Aux termes de l’article 37 de la loi du 10 juillet 1991 : « Les auxiliaires de justice rémunérés selon un tarif peuvent renoncer à percevoir la somme correspondant à la part contributive de l’Etat et poursuivre contre la partie condamnée aux dépens et non bénéficiaire de l’aide juridictionnelle le recouvrement des émoluments auxquels ils peuvent prétendre. / Dans toutes les instances, le juge condamne la partie tenue aux dépens, ou qui perd son procès, et non bénéficiaire de l’aide juridictionnelle, à payer à l’avocat pouvant être rétribué, totalement ou partiellement, au titre de l’aide juridictionnelle, une somme qu’il détermine et qui ne saurait être inférieure à la part contributive de l’Etat majorée de 50 %, au titre des honoraires et frais non compris dans les dépens que le bénéficiaire de l’aide aurait exposés s’il n’avait pas eu cette aide. (...) ».
Mme C... épouse D... bénéficiant de l’aide juridictionnelle, son avocate peut se prévaloir de ces dispositions.

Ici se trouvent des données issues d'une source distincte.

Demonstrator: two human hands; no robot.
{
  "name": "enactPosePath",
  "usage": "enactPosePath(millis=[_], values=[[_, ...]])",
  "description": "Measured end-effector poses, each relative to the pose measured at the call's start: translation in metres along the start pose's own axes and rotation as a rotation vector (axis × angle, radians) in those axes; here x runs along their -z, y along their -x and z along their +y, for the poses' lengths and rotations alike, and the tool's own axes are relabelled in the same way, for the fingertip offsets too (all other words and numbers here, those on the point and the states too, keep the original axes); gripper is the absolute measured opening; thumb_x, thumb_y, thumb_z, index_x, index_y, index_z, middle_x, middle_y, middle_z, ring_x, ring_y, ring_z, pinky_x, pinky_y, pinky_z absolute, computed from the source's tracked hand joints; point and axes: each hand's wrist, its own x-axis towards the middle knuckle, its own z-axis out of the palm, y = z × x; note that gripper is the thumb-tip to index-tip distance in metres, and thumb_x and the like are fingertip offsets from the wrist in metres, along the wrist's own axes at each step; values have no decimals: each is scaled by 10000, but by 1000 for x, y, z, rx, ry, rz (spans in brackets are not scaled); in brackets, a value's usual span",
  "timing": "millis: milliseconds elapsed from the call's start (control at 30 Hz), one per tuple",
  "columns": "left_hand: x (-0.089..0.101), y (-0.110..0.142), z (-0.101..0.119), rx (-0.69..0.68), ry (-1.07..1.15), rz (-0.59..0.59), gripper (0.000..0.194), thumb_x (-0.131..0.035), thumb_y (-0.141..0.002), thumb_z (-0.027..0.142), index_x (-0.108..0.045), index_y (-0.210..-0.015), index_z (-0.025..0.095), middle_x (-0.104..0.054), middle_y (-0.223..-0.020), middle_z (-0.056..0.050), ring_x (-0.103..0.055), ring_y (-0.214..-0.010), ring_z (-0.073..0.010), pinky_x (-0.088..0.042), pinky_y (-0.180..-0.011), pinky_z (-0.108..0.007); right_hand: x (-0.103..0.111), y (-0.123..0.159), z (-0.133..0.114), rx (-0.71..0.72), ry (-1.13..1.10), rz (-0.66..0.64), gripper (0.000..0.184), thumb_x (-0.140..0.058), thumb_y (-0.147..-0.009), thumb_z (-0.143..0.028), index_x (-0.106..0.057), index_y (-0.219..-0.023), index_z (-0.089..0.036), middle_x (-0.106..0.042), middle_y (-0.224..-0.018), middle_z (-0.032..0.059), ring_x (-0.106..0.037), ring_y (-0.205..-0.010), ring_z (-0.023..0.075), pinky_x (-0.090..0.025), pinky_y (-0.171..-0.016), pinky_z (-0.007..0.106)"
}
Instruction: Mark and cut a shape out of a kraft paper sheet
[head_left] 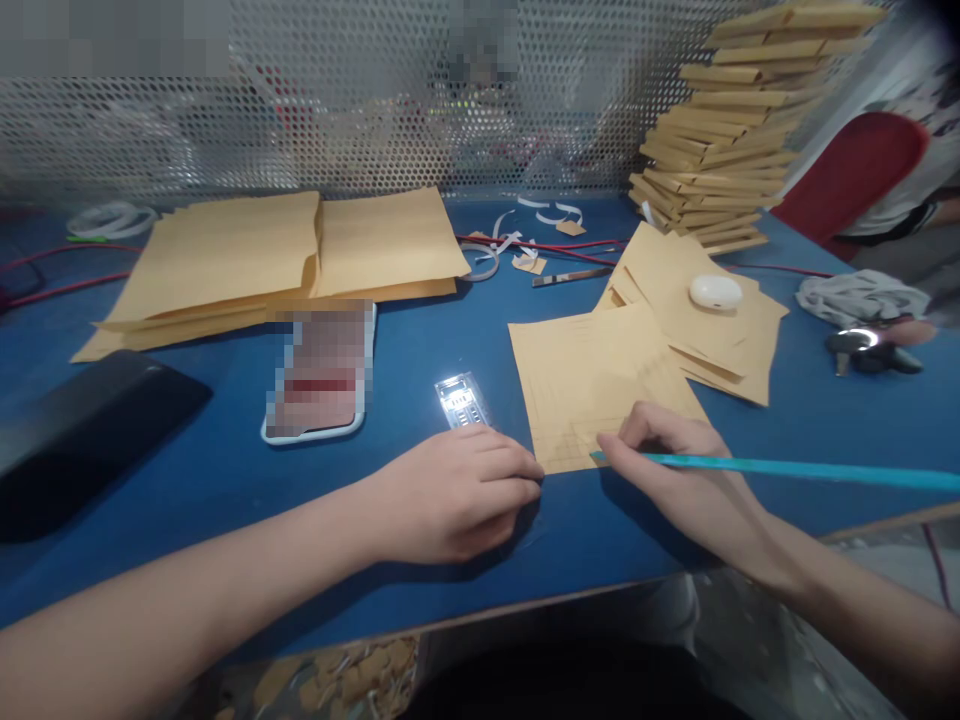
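A square sheet of tan kraft paper [577, 370], marked with faint lines, lies on the blue tabletop. Bent inward, the fingers of my left hand [465, 490] are closed together, their tips at the sheet's near left corner. My left thumb, and anything under those fingers, is hidden. Over the sheet's near right part, my right hand [675, 470] pinches the tip end of a long, thin teal stick [810, 466], which runs across to the right edge of view. Just beyond my left hand is a small clear plastic piece [459, 398] with light markings.
Tan paper stacks [232, 245] lie back left, near a phone [322, 370] and a black case [97, 430]. A white earbud case [715, 292] sits on more paper. A tall leaning pile [712, 150], keys [862, 345] and a perforated metal screen [360, 110] surround the workspace.
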Motion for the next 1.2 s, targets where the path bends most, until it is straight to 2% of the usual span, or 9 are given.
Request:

Toutefois celles-ci font obstacle à ce que le tribunal fasse bénéficier la partie perdante du paiement par l’autre partie d’une somme au titre des honoraires et frais non compris dans les dépens que la bénéficiaire de l’aide aurait exposés si elle n’avait pas eu cette aide.
Mme C... épouse D..., qui n’a pas exposé personnellement de frais non compris dans les dépens et qui est la partie perdante, n’est pas davantage fondée à demander que soit mis à la charge de l’Etat une somme à lui verser en application de l’article L. 761-1 du code de justice administrative. Les conclusions de Mme C... épouse D... relatives aux frais non compris dans les dépens doivent par suite être rejetées.

D E C I D E :

Article 1er
:
La requête de Mme C... épouse D... est rejetée.
:
Le présent jugement sera notifié à Mme B... C... épouse D..., à la préfète de l’Isère et à Me Mathis.

Délibéré après l’audience du 15 janvier 2026 à laquelle siégeaient :
M. Thierry, président,
Mme Beytout, première conseillère,
Mme Barriol, première conseillère.

Rendu public par mise à disposition au greffe le 29 janvier 2026.

Le président,

P. Thierry
L’assesseure la plus ancienne,

E. Beytout


La greffière,

A. Zanon



La République mande et ordonne à la préfète de l’Isère en ce qui la concerne ou à tous commissaires de justice à ce requis en ce qui concerne les voies de droit commun contre les parties privées, de pourvoir à l’exécution de la présente décision.